The Rajasthan government has offered to sell its power projects to state-owned NTPC Ltd in an attempt to reduce debt.

The offer by the Rajasthan government assumes significance as NTPC plans to acquire stranded assets in India.

Rajasthan has a power generation capacity of 16,235.50 megawatts (MW), with 3,539.65MW capacity under construction and an additional 34,243MW sanctioned for the 13th Plan (2017-22).

Of these, the Rajasthan Rajya Vidyut Utpadan Nigam Ltd, the state government-owned generation arm, has an installed capacity of 5357.35MW.

State electricity boards (SEBs) are laden with a debt of 3.04 trillion, of which Rajasthan SEB accounts for 81,000 crore.

“The Rajasthan government has offered us their generation assets. It’s now for us to do the due diligence and choose the ones we want to acquire," said a senior NTPC executive, requesting anonymity.

Another NTPC executive who also didn’t want to be identified confirmed the development.

Queries emailed to Sanjay Malhotra, principal secretary, energy, Rajasthan government, and an NTPC spokesperson remained unanswered till press time.

Cash-strapped SEBs have been unwilling to procure electricity, given the low tariffs they earn for power supply, the slow progress in reducing losses and high purchase costs.

The exposure of the banking sector alone—excluding non-banking financial companies—may be around 2 trillion today, according to analyst estimates.
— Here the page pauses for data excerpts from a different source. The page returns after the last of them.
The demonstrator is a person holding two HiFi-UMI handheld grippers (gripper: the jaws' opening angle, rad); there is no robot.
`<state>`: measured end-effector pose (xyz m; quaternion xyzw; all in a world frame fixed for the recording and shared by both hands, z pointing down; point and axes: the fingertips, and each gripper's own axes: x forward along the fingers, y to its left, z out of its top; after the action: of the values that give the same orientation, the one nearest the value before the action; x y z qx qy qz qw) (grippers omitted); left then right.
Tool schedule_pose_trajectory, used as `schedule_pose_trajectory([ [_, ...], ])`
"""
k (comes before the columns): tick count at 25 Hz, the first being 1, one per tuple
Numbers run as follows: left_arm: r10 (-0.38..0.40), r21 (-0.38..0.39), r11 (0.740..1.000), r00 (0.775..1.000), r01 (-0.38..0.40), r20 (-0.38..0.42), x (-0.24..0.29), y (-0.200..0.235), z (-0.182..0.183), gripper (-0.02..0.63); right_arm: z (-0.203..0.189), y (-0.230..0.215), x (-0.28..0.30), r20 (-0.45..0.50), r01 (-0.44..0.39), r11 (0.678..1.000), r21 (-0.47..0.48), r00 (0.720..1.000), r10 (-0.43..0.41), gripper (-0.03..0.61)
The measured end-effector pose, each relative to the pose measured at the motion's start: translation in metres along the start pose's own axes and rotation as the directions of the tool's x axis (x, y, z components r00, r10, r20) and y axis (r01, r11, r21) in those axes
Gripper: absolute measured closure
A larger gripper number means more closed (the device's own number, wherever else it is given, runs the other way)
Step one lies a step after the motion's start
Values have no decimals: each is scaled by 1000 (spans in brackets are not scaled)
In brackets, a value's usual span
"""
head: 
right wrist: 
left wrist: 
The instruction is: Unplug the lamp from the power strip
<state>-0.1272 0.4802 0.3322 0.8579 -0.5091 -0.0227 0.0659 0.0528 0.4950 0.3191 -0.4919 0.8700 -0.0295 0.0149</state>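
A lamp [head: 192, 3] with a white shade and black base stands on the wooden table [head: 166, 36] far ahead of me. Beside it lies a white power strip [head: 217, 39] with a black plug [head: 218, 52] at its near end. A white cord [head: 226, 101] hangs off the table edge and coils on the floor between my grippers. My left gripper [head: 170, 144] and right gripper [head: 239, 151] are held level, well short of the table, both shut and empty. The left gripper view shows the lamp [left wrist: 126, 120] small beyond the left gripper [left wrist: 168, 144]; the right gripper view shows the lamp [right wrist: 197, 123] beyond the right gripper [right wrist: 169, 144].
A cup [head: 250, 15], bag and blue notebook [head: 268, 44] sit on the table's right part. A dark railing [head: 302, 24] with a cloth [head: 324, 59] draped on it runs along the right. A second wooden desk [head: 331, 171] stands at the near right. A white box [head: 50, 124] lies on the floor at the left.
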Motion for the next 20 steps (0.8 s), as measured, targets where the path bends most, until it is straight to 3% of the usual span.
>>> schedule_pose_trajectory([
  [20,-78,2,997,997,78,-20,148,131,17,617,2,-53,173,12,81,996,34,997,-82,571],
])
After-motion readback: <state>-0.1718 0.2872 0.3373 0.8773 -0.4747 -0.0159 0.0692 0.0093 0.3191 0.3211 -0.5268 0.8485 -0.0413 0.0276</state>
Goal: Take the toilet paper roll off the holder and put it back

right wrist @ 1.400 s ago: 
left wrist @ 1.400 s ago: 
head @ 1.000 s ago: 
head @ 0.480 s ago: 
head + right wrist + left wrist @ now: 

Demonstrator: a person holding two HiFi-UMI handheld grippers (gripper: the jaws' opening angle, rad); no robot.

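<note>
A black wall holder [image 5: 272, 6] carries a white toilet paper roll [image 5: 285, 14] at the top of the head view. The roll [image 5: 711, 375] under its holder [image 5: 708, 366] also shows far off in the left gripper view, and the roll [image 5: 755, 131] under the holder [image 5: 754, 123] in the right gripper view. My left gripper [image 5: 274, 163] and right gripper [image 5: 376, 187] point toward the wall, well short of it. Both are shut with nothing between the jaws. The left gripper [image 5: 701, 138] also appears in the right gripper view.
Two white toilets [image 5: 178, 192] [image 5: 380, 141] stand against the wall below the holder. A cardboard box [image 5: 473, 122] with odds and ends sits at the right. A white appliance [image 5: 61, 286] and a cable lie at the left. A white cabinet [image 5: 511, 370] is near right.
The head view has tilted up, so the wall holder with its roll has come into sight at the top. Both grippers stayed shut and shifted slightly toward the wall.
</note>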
“The utilities sector is witnessing heat on profitability mainly on account of muted growth in power demand (a decline of 0.5% year-on-year in Apr-May 2015). With the robust generation capacity in place and a healthy pipeline of projects in the construction phase, SEBs’ weak financial health remains the main concern at this stage," ICICI Securities wrote in a 16 April report.

Rajasthan SEB registered a loss of 16,500 crore and 13,000 crore in 2013-14 and 2014-15, respectively.

“The proposition of the sale of Rajasthan state-owned generating units to NTPC can be viewed in two perspectives: one of Rajasthan state enterprises, which may be needing cash to ward off their large outstanding in the distribution sector," said Anil Razdan, a former power secretary.

“The other perspective is of NTPC, which is looking at distressed generating stations which may be on offer for sale to add to the portfolio of generation. NTPC will have to ensure that the generating cost from any such station is not higher than their own stations, which are also running at a lower plant load factor than in the past," Razdan said.

“NTPC will also have to examine whether there are valid and standing power purchase agreements between the Rajasthan government-owned stations and the stressed distribution entities of Rajasthan, as well as the ability of the discoms to make timely payment for power purchase," Razdan added.

Mint reported on 20 July about Rajasthan betting on more private-sector participation in power projects, cutting the cost of power purchase and finance and providing 3 million new connections to ensure electricity distribution reforms in the state.

NTPC had earlier been planning to acquire 8,000-9,000MW of capacity and had created a committee under the board’s supervision to evaluate the opportunities.

It later scaled down its targets. The utility received 34 proposals for a total of 55,000MW in response to the expression of interest (EoI) that it floated early last year for acquiring generation capacity from other power producers.

In addition, it has also received around 12 proposals in response to a second EoI floated in December.

NTPC has earmarked 10,000 crore for funding the inorganic growth.

With an installed capacity of 45,048MW, NTPC has around 17% share of India’s power generation capacity of 272,593MW, and has set itself a target of becoming a 128,000MW power producer by 2032.

NTPC has been acquiring state government-owned power projects. It signed an agreement with the Jharkhand government in May for setting up a 4,000MW power project in a joint venture, wherein NTPC will have a 74% stake with the balance owned by Jharkhand Bidyut Vitaran Nigam Ltd.

This comes at a time when there is a growing appetite for electricity in India.

The country’s per capita electricity consumption has reached 1,010 kilowatt-hour (kWh) in 2014-15, compared with 957 kWh in 2013-14 and 914.41 kWh in 2012-13, according to the Central Electricity Authority, India’s apex power sector planning body.

This is expected to grow with India’s per capita power consumption being among the lowest in the world.